Tag Archives: quality of care

Global Competitiveness

“We all have a stake in improving the quality of care we receive while spending our dollars more wisely,”

“It’s good for businesses, for our middle class, and for our country’s global competitiveness.”

HHS Secretary Sylvia Burwell

For anyone who believes that I have been out of line in linking the national obsession by health care pundits, economists, and managed care apologists to destroy fee for service medicine in the name of enhancing America’s global competitiveness, you just have to read a recent observation linking the two by our current HHS Secretary.

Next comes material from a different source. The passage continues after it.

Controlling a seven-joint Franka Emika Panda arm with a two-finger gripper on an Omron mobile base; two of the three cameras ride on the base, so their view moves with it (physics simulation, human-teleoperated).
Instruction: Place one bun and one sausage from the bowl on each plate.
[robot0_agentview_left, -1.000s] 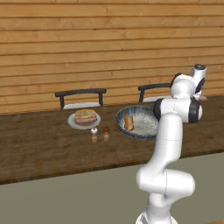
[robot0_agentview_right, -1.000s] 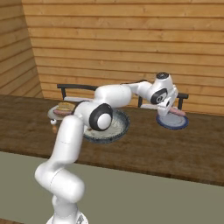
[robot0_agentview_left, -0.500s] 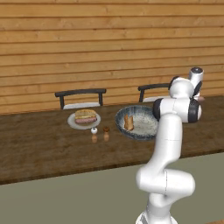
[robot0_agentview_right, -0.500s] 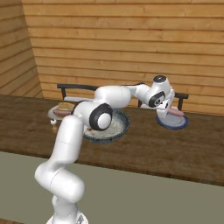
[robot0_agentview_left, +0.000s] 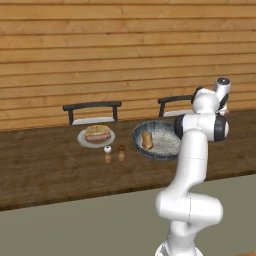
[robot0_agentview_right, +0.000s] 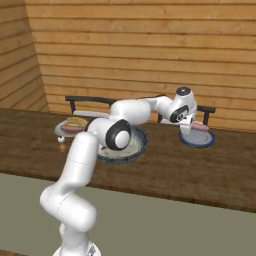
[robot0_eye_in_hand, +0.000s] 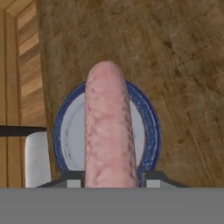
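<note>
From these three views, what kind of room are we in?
Looks like a simulated dining spot, probably by a kitchen: a long wooden table against a plank wall, two dark chairs behind it, and food laid out, with a bun and sausage on one plate and a speckled bowl beside it.

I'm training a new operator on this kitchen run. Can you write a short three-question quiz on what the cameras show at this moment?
1. True or false: the gripper holds a sausage above the blue-rimmed plate.
2. What already lies on the pale plate? A) nothing B) a bun and a sausage C) only a bun
3. Fill in: the one item left in the big speckled bowl is a ____.

Key
1. True: in the hand view the sausage sticks out from between the fingers, over the plate.
2. B
3. bun
</note>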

The link was buried in a story reported by The Hill and others about savings from the nation’s Accountable Care Organizations (ACOs). http://thehill.com/policy/healthcare/217881-small-savings-reported-from-new-healthcare-models

Only about half of the ACOs that reported their financials had savings. See Jordan Rau’s excellent report on this complicated topic for Kaiser Heath

News:http://capsules.kaiserhealthnews.org/index.php/2014/09/one-quarter-of-acos-save-enough-money-to-earn-bonuses/

I am mystified about how ACOs enhance our “global competitiveness.” But that’s what happens when you just have medical and law degrees but not an MBA or a PhD in economics from a prestigious Ivy League University.

Does it mean we will use the savings to build more prisons? We already lead the world in the number of our citizens – now disenfranchised from voting – we have in prison. And the private prison owners/political donors are laughing all the way to the bank.  Or maybe we can pay for more re-cycling of closed prisons as immigration – er future voter – living quarters?  Isn’t it ironic that we put our citizens in prison and they lose the right to vote, but when immigrants are put in the re-cycled prisons, they are way stations on the path to vote?    Again, I don’t have a degree in criminal justice or political science so I can’t understand the process.

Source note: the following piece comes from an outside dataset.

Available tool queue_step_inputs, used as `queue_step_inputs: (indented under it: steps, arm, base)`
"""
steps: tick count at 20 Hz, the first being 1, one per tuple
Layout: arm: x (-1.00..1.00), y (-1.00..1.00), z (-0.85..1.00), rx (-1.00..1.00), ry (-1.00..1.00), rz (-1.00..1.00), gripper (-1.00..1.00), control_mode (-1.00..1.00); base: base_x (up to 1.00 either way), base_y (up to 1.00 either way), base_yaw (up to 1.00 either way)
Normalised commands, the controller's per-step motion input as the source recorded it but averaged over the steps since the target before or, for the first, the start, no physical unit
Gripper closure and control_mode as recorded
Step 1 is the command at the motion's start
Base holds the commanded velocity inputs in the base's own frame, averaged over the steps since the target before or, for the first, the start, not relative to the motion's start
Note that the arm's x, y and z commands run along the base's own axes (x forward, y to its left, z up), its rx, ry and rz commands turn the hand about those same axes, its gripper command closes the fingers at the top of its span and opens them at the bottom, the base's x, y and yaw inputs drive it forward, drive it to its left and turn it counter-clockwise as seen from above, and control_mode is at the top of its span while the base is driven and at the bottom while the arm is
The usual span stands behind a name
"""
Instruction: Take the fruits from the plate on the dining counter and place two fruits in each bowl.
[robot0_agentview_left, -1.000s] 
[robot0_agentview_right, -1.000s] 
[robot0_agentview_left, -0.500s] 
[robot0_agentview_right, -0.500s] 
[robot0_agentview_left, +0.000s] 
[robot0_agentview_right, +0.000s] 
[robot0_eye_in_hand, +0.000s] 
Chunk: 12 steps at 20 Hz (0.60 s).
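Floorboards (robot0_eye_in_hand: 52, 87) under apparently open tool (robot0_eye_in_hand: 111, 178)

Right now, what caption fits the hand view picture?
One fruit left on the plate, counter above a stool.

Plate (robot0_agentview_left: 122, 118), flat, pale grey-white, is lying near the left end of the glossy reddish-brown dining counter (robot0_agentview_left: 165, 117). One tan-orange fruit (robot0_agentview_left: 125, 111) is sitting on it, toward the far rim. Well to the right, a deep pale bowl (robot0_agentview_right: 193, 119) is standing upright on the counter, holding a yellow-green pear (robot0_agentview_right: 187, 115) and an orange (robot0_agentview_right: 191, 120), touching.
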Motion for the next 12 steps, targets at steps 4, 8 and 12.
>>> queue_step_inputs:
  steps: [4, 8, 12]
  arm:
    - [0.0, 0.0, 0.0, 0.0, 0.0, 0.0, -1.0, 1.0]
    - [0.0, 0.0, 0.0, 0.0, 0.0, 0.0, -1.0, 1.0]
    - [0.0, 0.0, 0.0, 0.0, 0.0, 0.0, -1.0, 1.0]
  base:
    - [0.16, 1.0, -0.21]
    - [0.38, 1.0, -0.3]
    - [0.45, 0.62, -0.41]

Will we have more money for higher salaries for professional athletes under indictment for domestic violence and child abuse? We already lead the world in that.  Young doctors should be proud that our average professional baseball player makes well over $1 million per year, and an unnecessary test ordering pediatrician gets an exorbitant $120k or so.

Will it increase the amount of money we have to spend on pets – who are considered members of the family? I think we lead the world on that, too.

Will it increase the amount of money we have to spend on golf? We have been pretty bad at Ryder Cup play in recent years and sure need a boost there?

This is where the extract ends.